Şimdi anladınız mı yukarıda "iyiki Dokurcun'a girmemişiz ilk olarak" dememin nedenini,aç karnına bu dağ başında böyle kalsaydı ne yapardık bilmiyorum.Öyle etrafta yiyecek ağlaç,kızılcık falanda yoktu :)) Neyse soran olursa "Ben set gölü gördüm" diyebiliriz artık... Dönerken acdayip karnımız acıkmıştı. Bari yöreye özgü bir yemek yiyelim dedik. Yolda bir gence sorduk :
- Ben : Buranın nesi meşhur?
- Biri :Keşkek, dedi.( Bayılırım keşkeğe!! )
- Ben :Nerede güzel yapılır?
- Biri :Yapan bir yer yok ,evlerde yaparlar.
- Ben :Peki , en güzel hangi ev yapıyor ?? dedim.

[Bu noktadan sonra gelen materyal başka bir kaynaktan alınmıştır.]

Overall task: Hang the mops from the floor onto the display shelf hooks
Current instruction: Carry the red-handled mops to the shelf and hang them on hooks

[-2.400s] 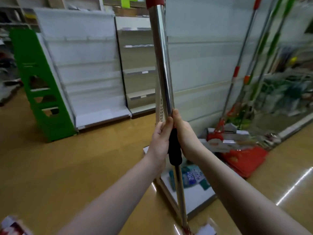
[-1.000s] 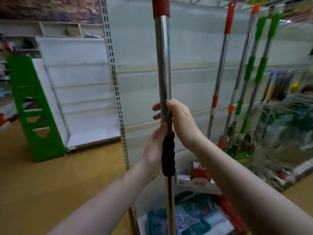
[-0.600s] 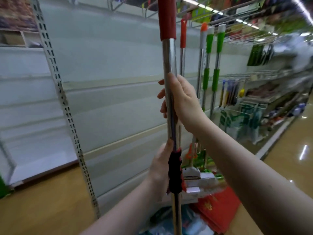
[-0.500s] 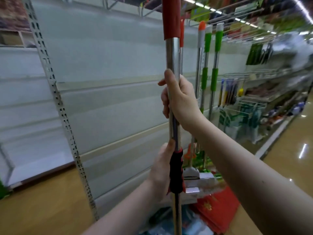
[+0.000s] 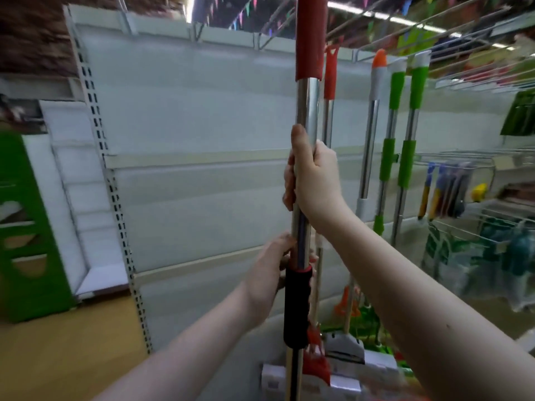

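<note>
I hold a mop (image 5: 307, 105) upright in front of me; it has a chrome pole, a red top sleeve and a black foam grip lower down. My right hand (image 5: 314, 180) grips the chrome pole at mid-height. My left hand (image 5: 270, 273) holds the pole just above the black grip. The mop's top runs out of view above. Behind it, several mops hang on the white display shelf (image 5: 202, 125): one with a red handle (image 5: 330, 73), one with an orange tip (image 5: 376, 82), two with green sleeves (image 5: 405, 91).
Empty wire hooks (image 5: 260, 41) stick out along the top rail of the shelf, left of the hung mops. A slotted upright (image 5: 110, 180) bounds the panel. A green stand (image 5: 26, 227) is at the left. Wire baskets with goods (image 5: 492, 227) fill the right.
I have turned from the aisle toward the shelf and raised the mop. My right hand slid up the chrome pole away from my left hand. The view has tilted upward to the top rail.
</note>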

- ?!!!????... Çocuk şaşkın şaşkın suratıma bakarken biz kahkahalarla gülüyorduk :))))
"Biri" ne teşekkür edip uzaklaştık. Annem de tutturdu 500 yıllık ağacı göreceğim diye!! Eh iyi dedik görelim.Onun yerini bulmamızda bir olay ama anlatamayacağım yoruldum. Gittik onu da gördük ,gövdesi kocaman aynı anda 10 insan falan girebiliyormuş.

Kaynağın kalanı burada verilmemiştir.